[PROBLEM DETAILS] Write the entries below out again exactly, but skip the pictures.
===== AVAILABLE RECORDS =====
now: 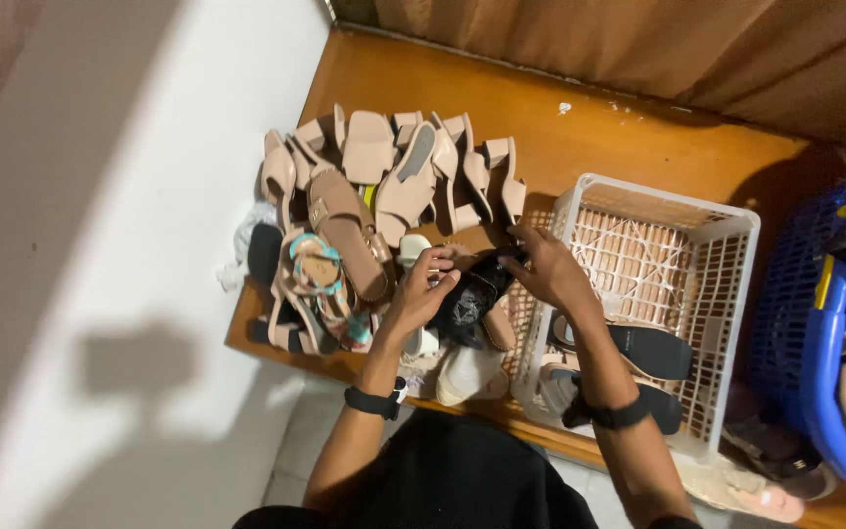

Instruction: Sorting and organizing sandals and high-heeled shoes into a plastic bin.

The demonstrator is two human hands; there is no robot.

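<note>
Black sandal (470,299) held between both hands above the wooden surface (629,132), long axis running diagonally from the left hand (421,292) up toward the right hand (545,269). Each hand closes its fingers on one end. Beige sandals (394,176) lie just beyond the left hand; a white basket (731,255) stands just right of the right hand. No packages or signs legible.
</note>
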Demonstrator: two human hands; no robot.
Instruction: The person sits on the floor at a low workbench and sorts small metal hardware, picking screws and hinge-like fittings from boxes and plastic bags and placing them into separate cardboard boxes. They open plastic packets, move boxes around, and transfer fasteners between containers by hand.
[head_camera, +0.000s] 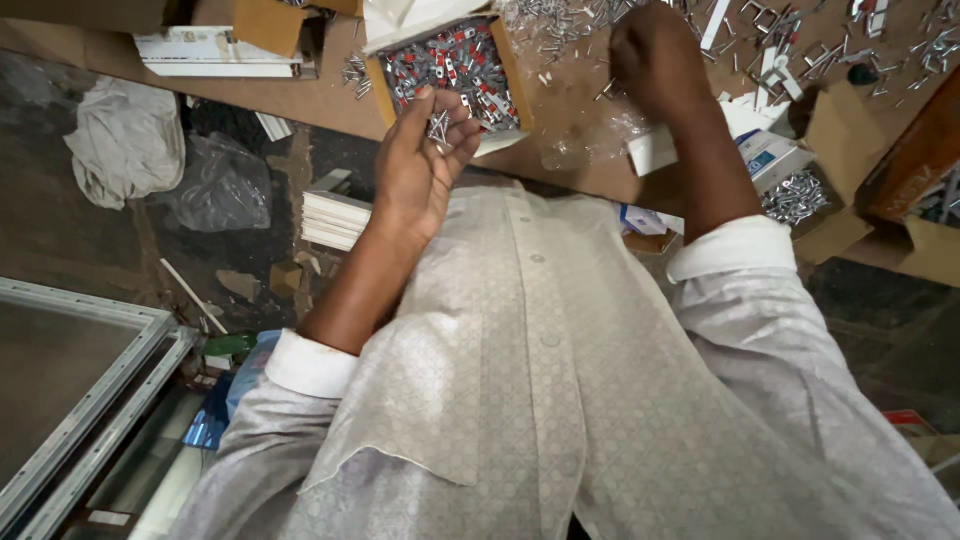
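Left grip (425, 150) holding screws (438, 127), box (510, 70) of red-and-silver fittings (450, 65)

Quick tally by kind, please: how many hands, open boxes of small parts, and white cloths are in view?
Bare hands: 2, left hand and right hand
Open cardboard boxes of small red and silver metal parts: 1
Crumpled white cloths: 1
Total: 4

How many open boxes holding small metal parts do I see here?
2: one box with red and silver parts beside the left hand, one box of silver screws at right. Others may be hidden.
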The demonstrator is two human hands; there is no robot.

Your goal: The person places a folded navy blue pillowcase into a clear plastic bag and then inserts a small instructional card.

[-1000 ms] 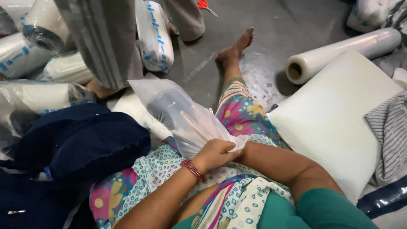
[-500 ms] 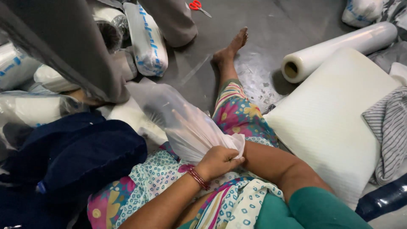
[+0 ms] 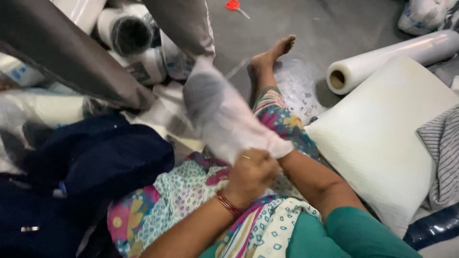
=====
[COMPLETED TASK]
now: 

Instruction: Sorting and organizing sandals and high-heeled shoes into a plastic bin.

The demonstrator is two human hands; there is no robot.

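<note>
Black sandal (470,299) held between both hands above the wooden surface (629,132), long axis running diagonally from the left hand (421,292) up toward the right hand (545,269). Each hand closes its fingers on one end. Beige sandals (394,176) lie just beyond the left hand; a white basket (731,255) stands just right of the right hand. No packages or signs legible.
</note>
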Demonstrator: two human hands; no robot.
Instruction: The person sits on the floor at a low workbench and sorts small metal hardware, picking screws and hinge-like fittings from boxes and plastic bags and placing them into separate cardboard boxes. They open plastic packets, move boxes around, and transfer fasteners between containers by hand.
[head_camera, +0.000s] 
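Left grip (425, 150) holding screws (438, 127), box (510, 70) of red-and-silver fittings (450, 65)

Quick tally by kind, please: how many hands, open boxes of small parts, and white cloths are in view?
Bare hands: 2, left hand and right hand
Open cardboard boxes of small red and silver metal parts: 1
Crumpled white cloths: 1
Total: 4

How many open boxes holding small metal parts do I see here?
2: one box with red and silver parts beside the left hand, one box of silver screws at right. Others may be hidden.
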The demonstrator is two human hands; there is no robot.

Your goal: The person places a folded navy blue pillowcase into a clear plastic bag and then inserts a small instructional card.

[-1000 ms] 
[-500 ms] 
[+0 ms] 

The exercise has been answered, and the work is done.